:: TASK ::
After finding the line with "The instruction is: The" in the data below, set down exactly each line through the one with "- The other", inclusive, and stop there.

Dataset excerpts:

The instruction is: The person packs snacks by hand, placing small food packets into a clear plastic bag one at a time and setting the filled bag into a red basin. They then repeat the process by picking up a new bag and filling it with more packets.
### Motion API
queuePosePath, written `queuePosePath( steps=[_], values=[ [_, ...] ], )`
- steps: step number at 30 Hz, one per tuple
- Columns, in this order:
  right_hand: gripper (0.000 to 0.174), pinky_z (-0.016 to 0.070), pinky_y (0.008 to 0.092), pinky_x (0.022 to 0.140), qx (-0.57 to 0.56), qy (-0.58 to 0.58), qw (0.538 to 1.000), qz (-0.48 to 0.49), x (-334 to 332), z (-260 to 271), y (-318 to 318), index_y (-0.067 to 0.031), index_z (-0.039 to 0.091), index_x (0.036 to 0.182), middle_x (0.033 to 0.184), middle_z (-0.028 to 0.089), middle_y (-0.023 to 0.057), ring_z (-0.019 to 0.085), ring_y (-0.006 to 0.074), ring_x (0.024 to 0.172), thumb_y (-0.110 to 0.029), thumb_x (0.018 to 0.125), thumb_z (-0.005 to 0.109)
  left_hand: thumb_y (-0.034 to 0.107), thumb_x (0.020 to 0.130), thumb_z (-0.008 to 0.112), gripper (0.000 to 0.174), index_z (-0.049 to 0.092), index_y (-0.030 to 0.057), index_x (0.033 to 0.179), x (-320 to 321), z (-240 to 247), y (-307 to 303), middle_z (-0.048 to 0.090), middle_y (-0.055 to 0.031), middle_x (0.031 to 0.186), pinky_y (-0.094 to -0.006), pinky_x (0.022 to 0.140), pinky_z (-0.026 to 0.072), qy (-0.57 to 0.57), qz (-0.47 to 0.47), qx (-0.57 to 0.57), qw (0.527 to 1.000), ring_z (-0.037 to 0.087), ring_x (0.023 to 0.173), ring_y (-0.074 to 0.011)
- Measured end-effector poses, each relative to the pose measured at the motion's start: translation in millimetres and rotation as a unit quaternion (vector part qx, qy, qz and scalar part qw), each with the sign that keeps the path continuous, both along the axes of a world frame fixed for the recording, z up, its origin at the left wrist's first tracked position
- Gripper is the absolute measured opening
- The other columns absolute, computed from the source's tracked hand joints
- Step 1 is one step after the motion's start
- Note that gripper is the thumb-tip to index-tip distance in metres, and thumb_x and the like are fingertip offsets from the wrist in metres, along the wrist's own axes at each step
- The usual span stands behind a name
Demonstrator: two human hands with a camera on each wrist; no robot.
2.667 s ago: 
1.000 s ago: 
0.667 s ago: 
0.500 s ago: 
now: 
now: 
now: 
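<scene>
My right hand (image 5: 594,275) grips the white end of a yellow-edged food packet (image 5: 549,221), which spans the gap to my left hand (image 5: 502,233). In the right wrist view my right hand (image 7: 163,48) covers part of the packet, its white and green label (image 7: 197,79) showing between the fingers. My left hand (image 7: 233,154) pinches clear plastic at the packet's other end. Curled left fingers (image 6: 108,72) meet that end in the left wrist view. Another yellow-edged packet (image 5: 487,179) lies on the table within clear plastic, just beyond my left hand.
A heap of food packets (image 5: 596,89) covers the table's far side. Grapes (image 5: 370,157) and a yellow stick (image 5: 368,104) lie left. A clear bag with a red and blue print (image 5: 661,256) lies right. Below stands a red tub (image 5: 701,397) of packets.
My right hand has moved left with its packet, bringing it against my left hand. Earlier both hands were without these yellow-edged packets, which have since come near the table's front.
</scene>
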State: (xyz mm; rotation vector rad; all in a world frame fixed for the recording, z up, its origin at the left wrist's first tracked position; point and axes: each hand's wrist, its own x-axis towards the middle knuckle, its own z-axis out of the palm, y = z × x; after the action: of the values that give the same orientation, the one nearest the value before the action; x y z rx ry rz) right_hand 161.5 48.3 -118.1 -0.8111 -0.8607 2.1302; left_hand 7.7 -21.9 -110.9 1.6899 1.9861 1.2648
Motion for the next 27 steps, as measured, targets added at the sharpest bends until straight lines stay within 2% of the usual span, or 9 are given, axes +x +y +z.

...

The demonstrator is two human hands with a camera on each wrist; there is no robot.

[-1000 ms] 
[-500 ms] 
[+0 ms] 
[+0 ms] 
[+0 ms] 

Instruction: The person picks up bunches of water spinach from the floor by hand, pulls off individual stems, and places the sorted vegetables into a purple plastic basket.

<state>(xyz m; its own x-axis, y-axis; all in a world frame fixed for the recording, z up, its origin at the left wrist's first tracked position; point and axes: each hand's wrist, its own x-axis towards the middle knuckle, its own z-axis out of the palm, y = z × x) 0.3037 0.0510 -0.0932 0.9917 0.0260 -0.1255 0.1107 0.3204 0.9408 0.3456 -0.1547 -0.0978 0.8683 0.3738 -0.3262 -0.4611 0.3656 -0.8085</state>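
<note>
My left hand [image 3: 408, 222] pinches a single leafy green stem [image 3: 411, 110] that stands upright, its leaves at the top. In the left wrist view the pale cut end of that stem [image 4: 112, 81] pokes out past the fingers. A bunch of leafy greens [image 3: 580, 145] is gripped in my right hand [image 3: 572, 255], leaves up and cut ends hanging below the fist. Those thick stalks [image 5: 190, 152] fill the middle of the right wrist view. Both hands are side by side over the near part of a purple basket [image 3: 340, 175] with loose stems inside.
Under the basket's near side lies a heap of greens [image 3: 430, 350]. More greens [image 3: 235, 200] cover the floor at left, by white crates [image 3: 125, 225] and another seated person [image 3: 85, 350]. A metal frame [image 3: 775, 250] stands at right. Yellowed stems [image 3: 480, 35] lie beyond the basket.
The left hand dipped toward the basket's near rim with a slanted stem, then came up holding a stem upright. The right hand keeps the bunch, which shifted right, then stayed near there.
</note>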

:: WRITTEN RESPONSE ::
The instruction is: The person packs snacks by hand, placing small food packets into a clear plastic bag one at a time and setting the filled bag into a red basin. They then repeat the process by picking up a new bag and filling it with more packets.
### Motion API
queuePosePath, written `queuePosePath( steps=[_], values=[ [_, ...] ], )`
- steps: step number at 30 Hz, one per tuple
- Columns, in this order:
  right_hand: gripper (0.000 to 0.174), pinky_z (-0.016 to 0.070), pinky_y (0.008 to 0.092), pinky_x (0.022 to 0.140), qx (-0.57 to 0.56), qy (-0.58 to 0.58), qw (0.538 to 1.000), qz (-0.48 to 0.49), x (-334 to 332), z (-260 to 271), y (-318 to 318), index_y (-0.067 to 0.031), index_z (-0.039 to 0.091), index_x (0.036 to 0.182), middle_x (0.033 to 0.184), middle_z (-0.028 to 0.089), middle_y (-0.023 to 0.057), ring_z (-0.019 to 0.085), ring_y (-0.006 to 0.074), ring_x (0.024 to 0.172), thumb_y (-0.110 to 0.029), thumb_x (0.018 to 0.125), thumb_z (-0.005 to 0.109)
  left_hand: thumb_y (-0.034 to 0.107), thumb_x (0.020 to 0.130), thumb_z (-0.008 to 0.112), gripper (0.000 to 0.174), index_z (-0.049 to 0.092), index_y (-0.030 to 0.057), index_x (0.033 to 0.179), x (-320 to 321), z (-240 to 247), y (-307 to 303), middle_z (-0.048 to 0.090), middle_y (-0.055 to 0.031), middle_x (0.031 to 0.186), pinky_y (-0.094 to -0.006), pinky_x (0.022 to 0.140), pinky_z (-0.026 to 0.072), qy (-0.57 to 0.57), qz (-0.47 to 0.47), qx (-0.57 to 0.57), qw (0.527 to 1.000), ring_z (-0.037 to 0.087), ring_x (0.023 to 0.173), ring_y (-0.074 to 0.011)
- Measured end-effector poses, each relative to the pose measured at the motion's start: translation in millimetres and rotation as a unit quaternion (vector part qx, qy, qz and scalar part qw), each with the sign that keeps the path continuous, both along the axes of a world frame fixed for the recording, z up, its origin at the left wrist's first tracked position
- Gripper is the absolute measured opening
- The other columns absolute, computed from the source's tracked hand joints

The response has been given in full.